Under this line is a listing; return exactly the lines starting at the one with "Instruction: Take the" and running down to the one with "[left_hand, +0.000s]", and leave out its pictures.

*****

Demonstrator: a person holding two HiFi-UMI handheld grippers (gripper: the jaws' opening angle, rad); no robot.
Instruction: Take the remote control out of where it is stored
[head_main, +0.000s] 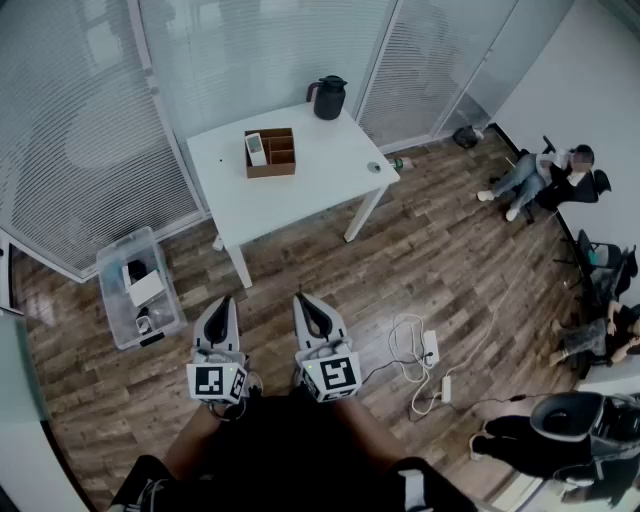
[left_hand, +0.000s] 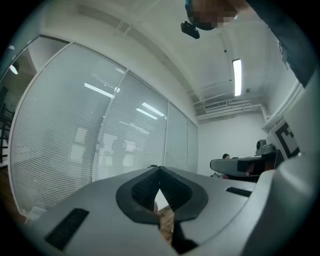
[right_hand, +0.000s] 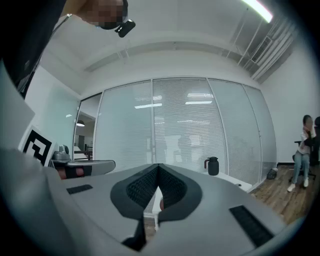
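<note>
**A:** How far has the person got?

**B:** Hardly begun, by the look of it. The wooden floor (head_main: 430, 250) fills most of the head view. The white table (head_main: 330, 165) stands well ahead of the person, beside the glass walls with blinds.

**A:** What does the table carry?

**B:** A black jug (head_main: 328, 97) at its far corner and a brown box (head_main: 272, 171) with open compartments nearer the middle.

**A:** And the two tools?

**B:** The left gripper (head_main: 226, 306) and the right gripper (head_main: 304, 304) are held level, side by side, low in front of the person. Both are well apart from the table and touch nothing.

**A:** Where is the remote control?

**B:** A slim white thing stands in the box's left compartment. That is most likely the remote control (head_main: 256, 148), though it shows too small to be certain. It has not been lifted out.

**A:** The fingers?

**B:** Pressed together on both grippers. The left fingers (left_hand: 144, 189) meet at their tips with nothing between them, and so do the right fingers (right_hand: 142, 187).

**A:** So what remains?

**B:** Everything, he would judge. The person has to reach the table, spread one pair of fingers, pinch the remote control and draw it up out of the box.
</note>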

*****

Exercise response ->
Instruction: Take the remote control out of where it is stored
[head_main, +0.000s] 
[left_hand, +0.000s] 

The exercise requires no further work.